--- WHAT THE EXERCISE ASKS ---
Gather all lines in the records below that include the word "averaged".
+---+
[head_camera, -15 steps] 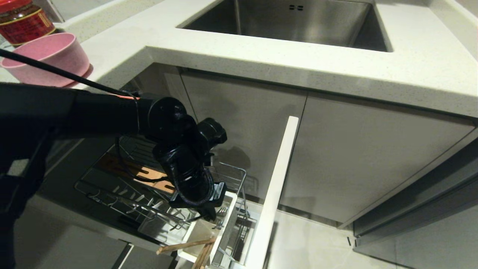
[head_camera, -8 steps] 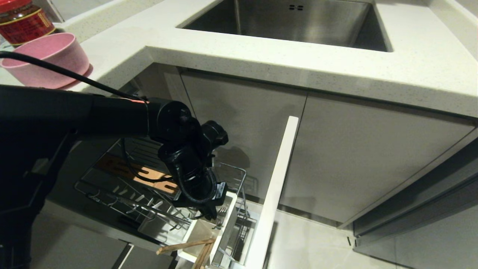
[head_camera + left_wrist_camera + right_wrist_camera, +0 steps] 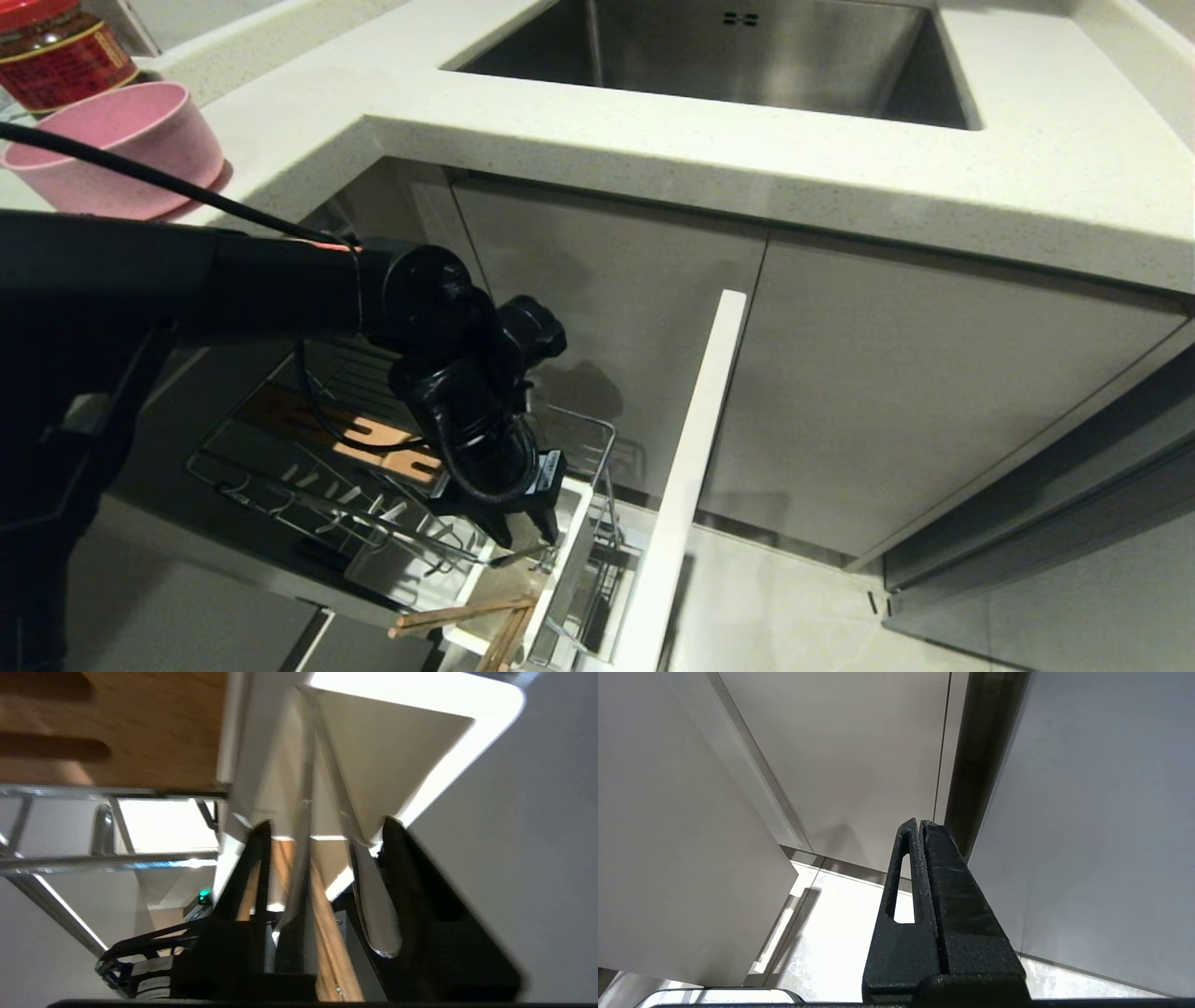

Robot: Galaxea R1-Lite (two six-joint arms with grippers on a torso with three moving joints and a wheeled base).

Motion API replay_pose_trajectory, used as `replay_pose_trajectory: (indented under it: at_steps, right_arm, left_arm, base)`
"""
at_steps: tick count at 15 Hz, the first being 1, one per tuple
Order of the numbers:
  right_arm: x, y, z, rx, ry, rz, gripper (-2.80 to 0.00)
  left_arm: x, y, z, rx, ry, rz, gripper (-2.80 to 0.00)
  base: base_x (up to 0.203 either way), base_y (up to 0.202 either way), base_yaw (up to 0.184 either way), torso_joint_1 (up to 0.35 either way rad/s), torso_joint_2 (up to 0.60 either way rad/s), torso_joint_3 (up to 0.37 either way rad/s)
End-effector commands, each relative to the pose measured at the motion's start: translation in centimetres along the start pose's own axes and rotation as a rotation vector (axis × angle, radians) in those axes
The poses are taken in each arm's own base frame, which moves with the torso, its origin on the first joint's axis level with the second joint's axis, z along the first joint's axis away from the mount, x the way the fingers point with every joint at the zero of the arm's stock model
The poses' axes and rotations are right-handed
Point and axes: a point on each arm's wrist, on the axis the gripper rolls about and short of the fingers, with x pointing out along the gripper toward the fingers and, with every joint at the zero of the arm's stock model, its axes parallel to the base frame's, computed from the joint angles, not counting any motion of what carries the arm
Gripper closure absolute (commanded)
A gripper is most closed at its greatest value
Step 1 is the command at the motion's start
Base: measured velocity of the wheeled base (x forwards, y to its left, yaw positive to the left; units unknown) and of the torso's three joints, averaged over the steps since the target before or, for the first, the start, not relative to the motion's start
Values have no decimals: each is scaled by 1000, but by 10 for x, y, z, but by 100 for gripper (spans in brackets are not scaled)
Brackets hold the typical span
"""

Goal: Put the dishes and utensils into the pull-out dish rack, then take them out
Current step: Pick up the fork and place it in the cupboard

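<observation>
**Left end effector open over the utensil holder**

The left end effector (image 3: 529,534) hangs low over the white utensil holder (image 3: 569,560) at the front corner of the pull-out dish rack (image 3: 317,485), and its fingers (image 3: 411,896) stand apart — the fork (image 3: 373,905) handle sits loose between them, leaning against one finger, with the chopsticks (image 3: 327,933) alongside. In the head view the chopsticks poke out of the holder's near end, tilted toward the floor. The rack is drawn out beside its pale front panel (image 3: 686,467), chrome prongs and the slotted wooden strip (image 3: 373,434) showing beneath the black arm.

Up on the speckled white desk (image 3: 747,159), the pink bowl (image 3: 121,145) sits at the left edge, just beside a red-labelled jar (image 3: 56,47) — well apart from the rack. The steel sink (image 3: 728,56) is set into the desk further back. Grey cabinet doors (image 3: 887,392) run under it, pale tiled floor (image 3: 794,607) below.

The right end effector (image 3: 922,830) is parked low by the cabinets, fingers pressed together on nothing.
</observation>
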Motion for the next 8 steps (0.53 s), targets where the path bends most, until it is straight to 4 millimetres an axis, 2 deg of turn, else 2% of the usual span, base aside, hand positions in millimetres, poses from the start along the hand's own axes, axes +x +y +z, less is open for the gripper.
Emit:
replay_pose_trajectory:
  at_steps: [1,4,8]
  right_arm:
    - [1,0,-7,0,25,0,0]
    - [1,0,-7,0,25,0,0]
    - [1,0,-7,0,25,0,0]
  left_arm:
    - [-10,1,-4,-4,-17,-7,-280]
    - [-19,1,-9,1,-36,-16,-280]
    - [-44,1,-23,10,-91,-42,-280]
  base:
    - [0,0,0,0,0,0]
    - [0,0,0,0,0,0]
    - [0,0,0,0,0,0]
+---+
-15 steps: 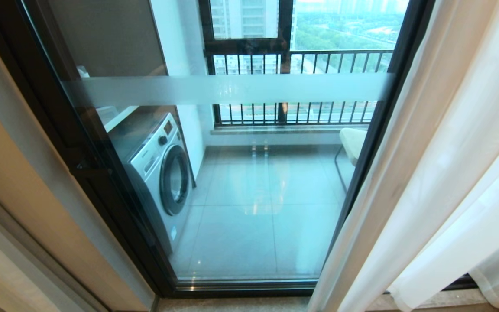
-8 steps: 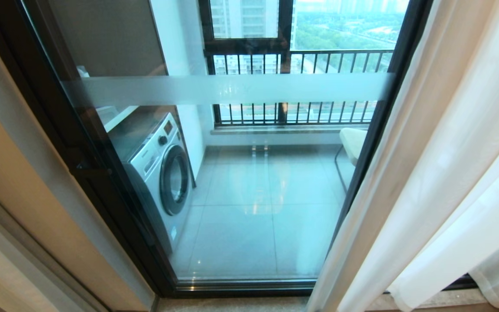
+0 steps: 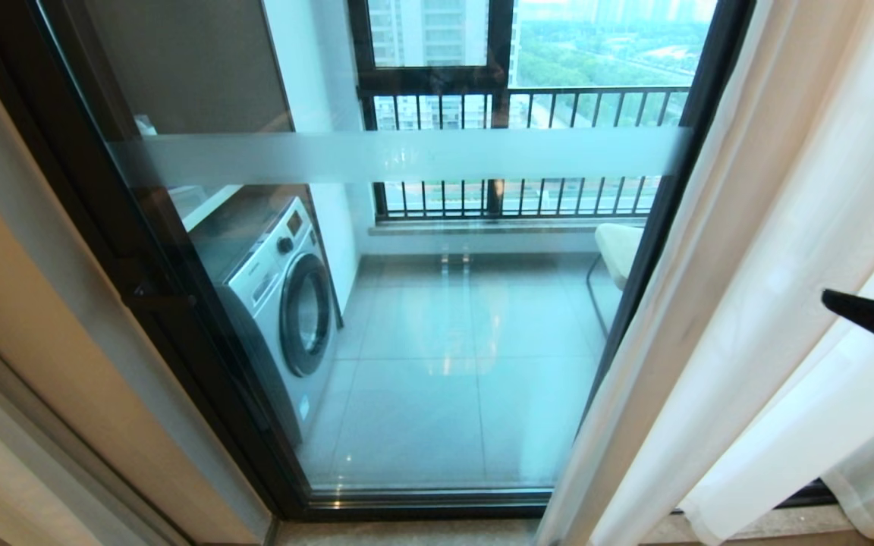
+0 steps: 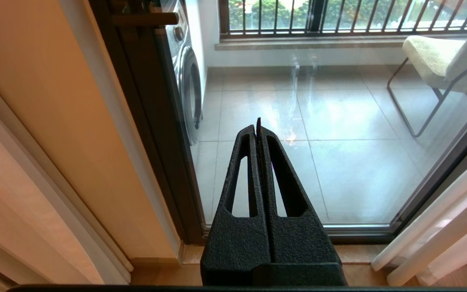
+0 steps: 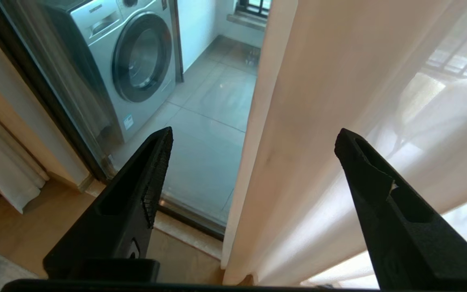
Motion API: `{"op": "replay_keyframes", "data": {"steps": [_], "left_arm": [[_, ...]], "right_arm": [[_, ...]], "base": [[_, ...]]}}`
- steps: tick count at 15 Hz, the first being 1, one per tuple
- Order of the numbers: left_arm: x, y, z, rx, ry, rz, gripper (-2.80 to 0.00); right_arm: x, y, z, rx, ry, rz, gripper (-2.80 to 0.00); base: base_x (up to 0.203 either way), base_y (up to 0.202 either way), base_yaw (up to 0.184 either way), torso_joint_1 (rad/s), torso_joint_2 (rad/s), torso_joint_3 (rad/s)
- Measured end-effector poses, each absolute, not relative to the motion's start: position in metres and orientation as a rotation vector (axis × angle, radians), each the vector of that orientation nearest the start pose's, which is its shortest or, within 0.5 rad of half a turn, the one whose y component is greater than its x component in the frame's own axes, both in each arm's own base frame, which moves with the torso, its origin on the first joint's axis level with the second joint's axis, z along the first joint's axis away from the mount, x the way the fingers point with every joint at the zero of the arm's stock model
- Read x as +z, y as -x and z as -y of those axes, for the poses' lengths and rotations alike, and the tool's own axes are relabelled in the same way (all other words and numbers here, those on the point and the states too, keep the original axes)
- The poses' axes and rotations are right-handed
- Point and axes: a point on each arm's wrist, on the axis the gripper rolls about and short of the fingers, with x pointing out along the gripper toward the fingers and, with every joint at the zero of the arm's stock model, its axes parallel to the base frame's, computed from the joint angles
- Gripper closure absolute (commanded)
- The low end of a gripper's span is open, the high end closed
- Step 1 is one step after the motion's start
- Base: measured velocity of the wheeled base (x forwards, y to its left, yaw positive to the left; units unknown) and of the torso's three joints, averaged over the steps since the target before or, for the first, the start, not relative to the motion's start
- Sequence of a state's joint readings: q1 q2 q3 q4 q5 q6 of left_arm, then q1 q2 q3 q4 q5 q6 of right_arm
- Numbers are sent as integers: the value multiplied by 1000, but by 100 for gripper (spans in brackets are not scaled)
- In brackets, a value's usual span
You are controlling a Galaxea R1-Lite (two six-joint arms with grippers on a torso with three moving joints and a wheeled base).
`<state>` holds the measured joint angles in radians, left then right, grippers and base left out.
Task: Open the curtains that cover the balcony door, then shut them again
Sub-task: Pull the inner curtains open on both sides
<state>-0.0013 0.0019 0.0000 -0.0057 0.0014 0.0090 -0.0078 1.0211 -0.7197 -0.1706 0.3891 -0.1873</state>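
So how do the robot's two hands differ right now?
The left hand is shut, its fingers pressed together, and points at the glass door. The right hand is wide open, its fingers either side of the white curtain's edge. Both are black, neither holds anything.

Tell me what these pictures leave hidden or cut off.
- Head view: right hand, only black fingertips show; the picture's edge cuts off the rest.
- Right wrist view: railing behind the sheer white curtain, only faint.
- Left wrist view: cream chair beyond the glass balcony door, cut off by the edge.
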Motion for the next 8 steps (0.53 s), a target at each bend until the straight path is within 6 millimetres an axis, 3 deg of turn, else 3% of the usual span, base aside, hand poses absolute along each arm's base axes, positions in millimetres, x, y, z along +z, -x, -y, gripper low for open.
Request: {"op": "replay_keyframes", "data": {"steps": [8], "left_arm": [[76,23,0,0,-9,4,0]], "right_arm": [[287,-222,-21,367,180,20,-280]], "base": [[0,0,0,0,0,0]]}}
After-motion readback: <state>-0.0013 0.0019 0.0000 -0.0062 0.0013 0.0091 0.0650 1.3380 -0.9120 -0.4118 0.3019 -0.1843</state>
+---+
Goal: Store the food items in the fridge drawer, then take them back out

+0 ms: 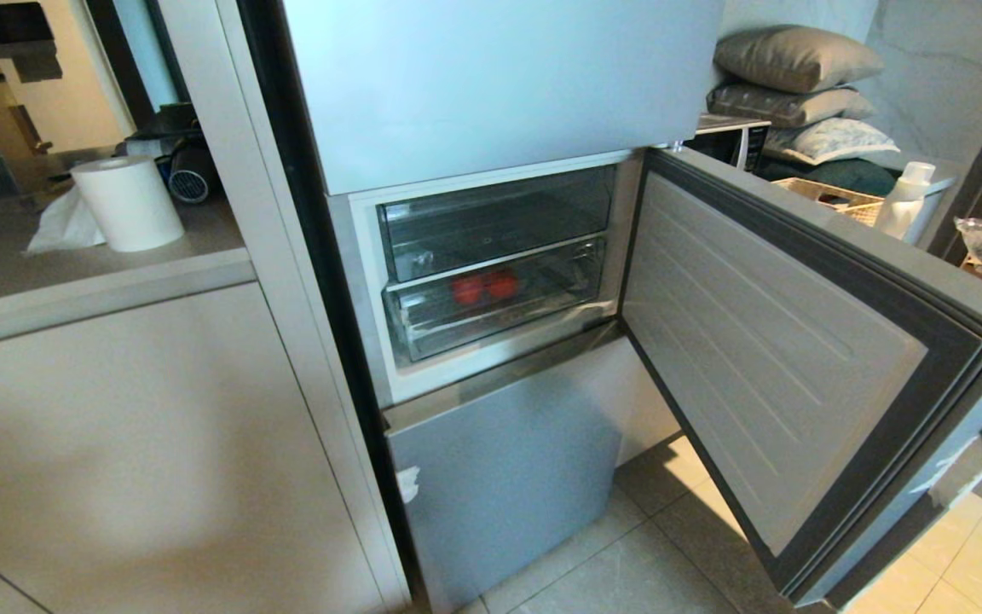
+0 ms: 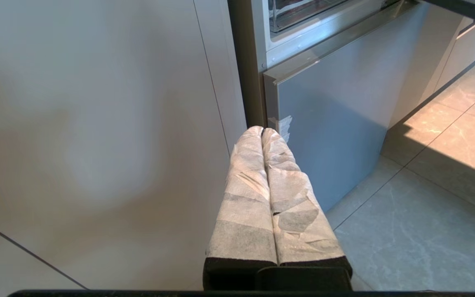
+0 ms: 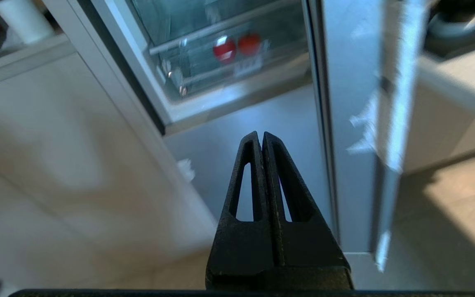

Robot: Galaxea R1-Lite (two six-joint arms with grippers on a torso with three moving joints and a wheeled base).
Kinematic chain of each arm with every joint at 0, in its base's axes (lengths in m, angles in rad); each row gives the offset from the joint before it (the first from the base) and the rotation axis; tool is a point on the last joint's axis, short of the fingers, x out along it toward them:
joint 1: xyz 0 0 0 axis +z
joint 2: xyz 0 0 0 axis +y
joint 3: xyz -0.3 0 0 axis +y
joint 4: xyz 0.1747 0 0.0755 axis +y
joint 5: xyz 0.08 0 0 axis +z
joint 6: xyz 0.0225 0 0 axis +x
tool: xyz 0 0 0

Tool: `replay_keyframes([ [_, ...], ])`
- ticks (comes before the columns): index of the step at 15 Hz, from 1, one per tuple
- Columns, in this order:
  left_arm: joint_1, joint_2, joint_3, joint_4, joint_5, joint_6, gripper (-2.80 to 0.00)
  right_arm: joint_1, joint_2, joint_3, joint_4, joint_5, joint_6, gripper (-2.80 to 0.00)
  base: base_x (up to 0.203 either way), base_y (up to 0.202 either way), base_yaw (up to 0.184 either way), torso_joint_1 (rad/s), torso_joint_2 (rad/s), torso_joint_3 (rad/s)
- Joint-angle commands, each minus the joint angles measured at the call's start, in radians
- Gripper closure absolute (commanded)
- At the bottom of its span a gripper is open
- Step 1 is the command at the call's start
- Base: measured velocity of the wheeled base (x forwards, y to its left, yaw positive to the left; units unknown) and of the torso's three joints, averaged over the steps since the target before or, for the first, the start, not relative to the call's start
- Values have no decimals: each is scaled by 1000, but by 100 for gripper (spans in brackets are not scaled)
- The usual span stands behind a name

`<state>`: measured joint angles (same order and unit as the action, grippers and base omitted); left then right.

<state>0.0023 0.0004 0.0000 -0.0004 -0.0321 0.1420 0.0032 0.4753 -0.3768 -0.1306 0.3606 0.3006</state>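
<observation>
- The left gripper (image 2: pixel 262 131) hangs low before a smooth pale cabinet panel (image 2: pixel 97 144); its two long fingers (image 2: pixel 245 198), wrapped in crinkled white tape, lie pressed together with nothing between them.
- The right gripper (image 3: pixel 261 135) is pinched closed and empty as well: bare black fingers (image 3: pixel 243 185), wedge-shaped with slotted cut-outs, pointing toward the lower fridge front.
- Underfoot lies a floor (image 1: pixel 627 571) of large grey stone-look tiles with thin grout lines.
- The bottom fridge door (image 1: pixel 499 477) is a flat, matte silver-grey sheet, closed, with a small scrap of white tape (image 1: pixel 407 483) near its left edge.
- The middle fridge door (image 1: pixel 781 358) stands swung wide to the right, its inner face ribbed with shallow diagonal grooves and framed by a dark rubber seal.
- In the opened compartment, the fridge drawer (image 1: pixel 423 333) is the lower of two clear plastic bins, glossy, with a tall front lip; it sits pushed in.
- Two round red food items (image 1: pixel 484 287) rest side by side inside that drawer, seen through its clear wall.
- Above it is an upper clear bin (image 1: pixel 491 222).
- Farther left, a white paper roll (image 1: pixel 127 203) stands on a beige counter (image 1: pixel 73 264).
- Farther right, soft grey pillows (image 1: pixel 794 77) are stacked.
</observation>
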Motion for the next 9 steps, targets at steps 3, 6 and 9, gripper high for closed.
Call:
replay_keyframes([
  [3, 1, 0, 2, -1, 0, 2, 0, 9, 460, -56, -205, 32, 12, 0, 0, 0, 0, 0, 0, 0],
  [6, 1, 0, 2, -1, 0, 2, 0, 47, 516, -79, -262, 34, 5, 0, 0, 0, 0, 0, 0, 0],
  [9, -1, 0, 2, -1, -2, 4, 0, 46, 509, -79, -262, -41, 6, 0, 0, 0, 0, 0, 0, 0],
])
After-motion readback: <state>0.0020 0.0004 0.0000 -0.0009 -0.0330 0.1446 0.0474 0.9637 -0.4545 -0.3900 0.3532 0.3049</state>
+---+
--- EXERCISE SOLUTION ---
Base: measured velocity of the wheeled base (x forwards, y to its left, yaw positive to the left; units unknown) and of the torso's three joints, averaged over the steps since the target before or, for the first, the start, not relative to the motion's start
- Base: measured velocity of the wheeled base (x forwards, y to its left, yaw positive to the left; units unknown) and of the torso's three joints, averaged over the steps since the target before or, for the first, the start, not relative to the motion's start
- Base: measured velocity of the wheeled base (x forwards, y to its left, yaw positive to the left; units unknown) and of the torso's three joints, averaged over the steps since the target before or, for the first, the start, not relative to the call's start

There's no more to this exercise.